• WHAT IS NEEDED
The records that follow must be repeated exactly as they stand.

• ENTRIES SUPPLIED
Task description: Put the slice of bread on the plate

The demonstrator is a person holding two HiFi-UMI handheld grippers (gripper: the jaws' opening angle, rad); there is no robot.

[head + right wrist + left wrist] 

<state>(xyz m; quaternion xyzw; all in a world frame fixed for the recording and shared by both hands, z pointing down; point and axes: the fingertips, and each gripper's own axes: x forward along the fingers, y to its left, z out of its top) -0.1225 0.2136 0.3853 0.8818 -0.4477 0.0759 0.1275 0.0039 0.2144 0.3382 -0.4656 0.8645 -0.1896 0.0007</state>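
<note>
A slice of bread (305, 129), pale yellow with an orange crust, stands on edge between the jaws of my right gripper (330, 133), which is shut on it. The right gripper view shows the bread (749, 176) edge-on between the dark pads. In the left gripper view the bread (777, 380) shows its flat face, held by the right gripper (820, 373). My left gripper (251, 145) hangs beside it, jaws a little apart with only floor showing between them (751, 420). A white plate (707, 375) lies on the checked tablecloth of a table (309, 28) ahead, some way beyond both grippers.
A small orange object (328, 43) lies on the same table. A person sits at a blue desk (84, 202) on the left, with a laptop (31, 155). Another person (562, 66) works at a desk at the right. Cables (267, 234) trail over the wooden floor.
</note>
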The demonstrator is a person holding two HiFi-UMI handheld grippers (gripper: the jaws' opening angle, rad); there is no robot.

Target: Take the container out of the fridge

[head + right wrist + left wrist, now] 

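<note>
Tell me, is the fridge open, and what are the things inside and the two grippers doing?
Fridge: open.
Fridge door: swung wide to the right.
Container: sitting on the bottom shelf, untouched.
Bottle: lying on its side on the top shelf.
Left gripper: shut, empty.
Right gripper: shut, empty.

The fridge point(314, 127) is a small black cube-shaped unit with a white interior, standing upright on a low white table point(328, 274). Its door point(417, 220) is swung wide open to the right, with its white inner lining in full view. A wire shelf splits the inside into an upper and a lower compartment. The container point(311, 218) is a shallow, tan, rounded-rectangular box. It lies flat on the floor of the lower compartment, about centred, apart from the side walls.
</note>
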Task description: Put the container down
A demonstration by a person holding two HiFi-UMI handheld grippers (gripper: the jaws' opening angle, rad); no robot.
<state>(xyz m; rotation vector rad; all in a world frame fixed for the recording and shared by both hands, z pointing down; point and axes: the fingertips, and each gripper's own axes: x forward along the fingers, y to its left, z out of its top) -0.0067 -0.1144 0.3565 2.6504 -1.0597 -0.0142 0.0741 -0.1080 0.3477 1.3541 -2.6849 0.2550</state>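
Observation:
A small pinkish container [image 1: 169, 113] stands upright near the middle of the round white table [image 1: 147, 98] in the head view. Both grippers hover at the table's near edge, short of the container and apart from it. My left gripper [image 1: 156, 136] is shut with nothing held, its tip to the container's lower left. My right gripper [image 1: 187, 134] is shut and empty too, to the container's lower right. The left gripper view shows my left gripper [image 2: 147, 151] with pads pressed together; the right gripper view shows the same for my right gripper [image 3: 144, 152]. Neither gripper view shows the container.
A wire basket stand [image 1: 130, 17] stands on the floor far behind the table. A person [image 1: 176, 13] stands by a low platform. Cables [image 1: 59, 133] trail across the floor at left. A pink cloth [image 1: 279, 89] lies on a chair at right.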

• RESPONSE BOX
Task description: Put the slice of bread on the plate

The demonstrator is a person holding two HiFi-UMI handheld grippers (gripper: the jaws' opening angle, rad); there is no robot.

[head + right wrist + left wrist] 

<state>(xyz m; quaternion xyzw; all in a world frame fixed for the recording and shared by both hands, z pointing down; point and axes: the fingertips, and each gripper's own axes: x forward along the fingers, y to its left, z out of its top) -0.1225 0.2136 0.3853 0.8818 -0.4477 0.0759 0.1275 0.0039 0.2144 0.3382 -0.4656 0.8645 -0.1896 0.0007</state>
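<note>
A slice of bread (305, 129), pale yellow with an orange crust, stands on edge between the jaws of my right gripper (330, 133), which is shut on it. The right gripper view shows the bread (749, 176) edge-on between the dark pads. In the left gripper view the bread (777, 380) shows its flat face, held by the right gripper (820, 373). My left gripper (251, 145) hangs beside it, jaws a little apart with only floor showing between them (751, 420). A white plate (707, 375) lies on the checked tablecloth of a table (309, 28) ahead, some way beyond both grippers.
A small orange object (328, 43) lies on the same table. A person sits at a blue desk (84, 202) on the left, with a laptop (31, 155). Another person (562, 66) works at a desk at the right. Cables (267, 234) trail over the wooden floor.
</note>
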The demonstrator is a person holding two HiFi-UMI handheld grippers (gripper: the jaws' opening angle, rad); there is no robot.

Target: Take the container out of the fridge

[head + right wrist + left wrist, now] 

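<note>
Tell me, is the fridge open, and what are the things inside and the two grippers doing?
Fridge: open.
Fridge door: swung wide to the right.
Container: sitting on the bottom shelf, untouched.
Bottle: lying on its side on the top shelf.
Left gripper: shut, empty.
Right gripper: shut, empty.

The fridge point(314, 127) is a small black cube-shaped unit with a white interior, standing upright on a low white table point(328, 274). Its door point(417, 220) is swung wide open to the right, with its white inner lining in full view. A wire shelf splits the inside into an upper and a lower compartment. The container point(311, 218) is a shallow, tan, rounded-rectangular box. It lies flat on the floor of the lower compartment, about centred, apart from the side walls.
</note>
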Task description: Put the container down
A demonstration by a person holding two HiFi-UMI handheld grippers (gripper: the jaws' opening angle, rad); no robot.
<state>(xyz m; rotation vector rad; all in a world frame fixed for the recording and shared by both hands, z pointing down; point and axes: the fingertips, and each gripper's own axes: x forward along the fingers, y to its left, z out of its top) -0.0067 -0.1144 0.3565 2.6504 -1.0597 -0.0142 0.0741 -0.1080 0.3477 1.3541 -2.6849 0.2550</state>
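Observation:
A small pinkish container [image 1: 169, 113] stands upright near the middle of the round white table [image 1: 147, 98] in the head view. Both grippers hover at the table's near edge, short of the container and apart from it. My left gripper [image 1: 156, 136] is shut with nothing held, its tip to the container's lower left. My right gripper [image 1: 187, 134] is shut and empty too, to the container's lower right. The left gripper view shows my left gripper [image 2: 147, 151] with pads pressed together; the right gripper view shows the same for my right gripper [image 3: 144, 152]. Neither gripper view shows the container.
A wire basket stand [image 1: 130, 17] stands on the floor far behind the table. A person [image 1: 176, 13] stands by a low platform. Cables [image 1: 59, 133] trail across the floor at left. A pink cloth [image 1: 279, 89] lies on a chair at right.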

The full answer has now been given.